» Exercise aim: Take the data below. Output it exactly from its first line through the line containing "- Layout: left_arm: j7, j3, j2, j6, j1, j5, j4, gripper".

[Dataset entries]
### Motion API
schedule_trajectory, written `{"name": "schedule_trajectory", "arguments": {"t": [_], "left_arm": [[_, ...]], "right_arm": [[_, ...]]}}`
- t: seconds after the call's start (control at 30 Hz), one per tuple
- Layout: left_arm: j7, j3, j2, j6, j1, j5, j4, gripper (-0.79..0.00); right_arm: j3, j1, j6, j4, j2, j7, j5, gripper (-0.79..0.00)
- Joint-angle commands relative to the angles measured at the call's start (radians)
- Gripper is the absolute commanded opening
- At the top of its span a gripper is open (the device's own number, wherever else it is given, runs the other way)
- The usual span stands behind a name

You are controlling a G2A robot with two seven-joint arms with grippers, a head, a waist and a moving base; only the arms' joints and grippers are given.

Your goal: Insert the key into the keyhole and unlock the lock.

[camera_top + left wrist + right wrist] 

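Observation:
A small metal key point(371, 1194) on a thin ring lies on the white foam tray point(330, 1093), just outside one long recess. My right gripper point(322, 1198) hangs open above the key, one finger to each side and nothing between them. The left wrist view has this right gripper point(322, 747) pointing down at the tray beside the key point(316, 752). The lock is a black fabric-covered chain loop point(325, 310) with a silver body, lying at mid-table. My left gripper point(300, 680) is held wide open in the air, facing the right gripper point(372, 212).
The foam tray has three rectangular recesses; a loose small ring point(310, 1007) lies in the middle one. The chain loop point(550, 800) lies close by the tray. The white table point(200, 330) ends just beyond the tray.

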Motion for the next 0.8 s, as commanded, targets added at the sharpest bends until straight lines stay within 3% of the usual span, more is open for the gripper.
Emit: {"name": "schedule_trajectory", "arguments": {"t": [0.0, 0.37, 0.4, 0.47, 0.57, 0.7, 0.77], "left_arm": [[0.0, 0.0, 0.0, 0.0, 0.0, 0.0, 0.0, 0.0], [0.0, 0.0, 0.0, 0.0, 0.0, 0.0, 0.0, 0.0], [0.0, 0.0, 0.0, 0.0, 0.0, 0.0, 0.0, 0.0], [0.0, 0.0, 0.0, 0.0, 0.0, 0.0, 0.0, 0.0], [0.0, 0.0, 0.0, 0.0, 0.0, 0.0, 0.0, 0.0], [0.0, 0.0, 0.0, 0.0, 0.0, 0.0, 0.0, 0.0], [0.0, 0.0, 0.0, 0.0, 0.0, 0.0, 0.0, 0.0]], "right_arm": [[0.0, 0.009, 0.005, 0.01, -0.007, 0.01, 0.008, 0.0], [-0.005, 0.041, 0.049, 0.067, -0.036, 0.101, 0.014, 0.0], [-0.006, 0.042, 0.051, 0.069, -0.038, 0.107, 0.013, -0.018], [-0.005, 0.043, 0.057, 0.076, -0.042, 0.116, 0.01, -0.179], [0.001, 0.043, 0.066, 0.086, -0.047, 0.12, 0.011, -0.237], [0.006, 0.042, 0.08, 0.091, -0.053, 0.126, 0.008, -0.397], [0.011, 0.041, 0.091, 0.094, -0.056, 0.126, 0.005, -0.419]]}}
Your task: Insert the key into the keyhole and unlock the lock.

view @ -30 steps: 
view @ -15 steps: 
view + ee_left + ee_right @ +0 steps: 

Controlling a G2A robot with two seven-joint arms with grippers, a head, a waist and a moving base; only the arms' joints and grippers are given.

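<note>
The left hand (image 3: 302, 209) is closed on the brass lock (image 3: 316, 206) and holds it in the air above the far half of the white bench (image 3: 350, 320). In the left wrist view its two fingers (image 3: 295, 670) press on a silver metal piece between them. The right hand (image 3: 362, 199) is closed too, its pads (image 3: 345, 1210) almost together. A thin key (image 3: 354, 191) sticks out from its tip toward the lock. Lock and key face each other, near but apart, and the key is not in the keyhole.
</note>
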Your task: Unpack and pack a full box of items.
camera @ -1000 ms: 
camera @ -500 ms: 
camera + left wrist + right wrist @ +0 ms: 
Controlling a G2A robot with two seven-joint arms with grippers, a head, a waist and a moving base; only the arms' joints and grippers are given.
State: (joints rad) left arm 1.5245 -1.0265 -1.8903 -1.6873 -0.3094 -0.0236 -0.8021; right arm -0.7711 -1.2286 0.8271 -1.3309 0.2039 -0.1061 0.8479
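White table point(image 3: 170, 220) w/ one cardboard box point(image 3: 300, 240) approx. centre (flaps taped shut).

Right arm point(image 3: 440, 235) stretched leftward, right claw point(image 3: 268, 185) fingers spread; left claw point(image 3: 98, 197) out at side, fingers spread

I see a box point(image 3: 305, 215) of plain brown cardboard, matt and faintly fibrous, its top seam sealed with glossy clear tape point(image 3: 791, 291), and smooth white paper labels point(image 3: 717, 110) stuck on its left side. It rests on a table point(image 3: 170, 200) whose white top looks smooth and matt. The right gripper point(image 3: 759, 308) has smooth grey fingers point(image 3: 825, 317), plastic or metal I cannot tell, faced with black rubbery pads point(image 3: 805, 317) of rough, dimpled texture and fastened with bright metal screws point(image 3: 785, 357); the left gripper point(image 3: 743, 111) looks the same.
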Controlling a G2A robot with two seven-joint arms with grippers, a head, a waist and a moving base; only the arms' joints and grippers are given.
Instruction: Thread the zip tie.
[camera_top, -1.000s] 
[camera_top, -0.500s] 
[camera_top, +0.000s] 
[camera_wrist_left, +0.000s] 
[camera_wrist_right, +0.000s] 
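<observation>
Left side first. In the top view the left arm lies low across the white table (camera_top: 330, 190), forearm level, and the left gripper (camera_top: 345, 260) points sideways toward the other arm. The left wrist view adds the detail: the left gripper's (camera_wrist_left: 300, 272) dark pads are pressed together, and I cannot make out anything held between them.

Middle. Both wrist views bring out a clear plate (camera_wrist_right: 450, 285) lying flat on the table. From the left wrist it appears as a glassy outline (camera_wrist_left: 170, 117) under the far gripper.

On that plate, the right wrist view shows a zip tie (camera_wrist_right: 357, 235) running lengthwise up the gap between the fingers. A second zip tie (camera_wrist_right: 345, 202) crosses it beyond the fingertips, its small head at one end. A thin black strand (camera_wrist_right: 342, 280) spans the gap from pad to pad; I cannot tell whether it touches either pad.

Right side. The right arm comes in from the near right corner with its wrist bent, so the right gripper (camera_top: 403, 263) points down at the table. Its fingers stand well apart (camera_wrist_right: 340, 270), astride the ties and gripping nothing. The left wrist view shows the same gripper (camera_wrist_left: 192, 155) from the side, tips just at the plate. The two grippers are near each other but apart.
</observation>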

» Answer space:
### Motion API
schedule_trajectory, written `{"name": "schedule_trajectory", "arguments": {"t": [_], "left_arm": [[_, ...]], "right_arm": [[_, ...]]}}`
- t: seconds after the call's start (control at 30 Hz), one per tuple
- Layout: left_arm: j7, j3, j2, j6, j1, j5, j4, gripper (-0.79..0.00); right_arm: j3, j1, j6, j4, j2, j7, j5, gripper (-0.79..0.00)

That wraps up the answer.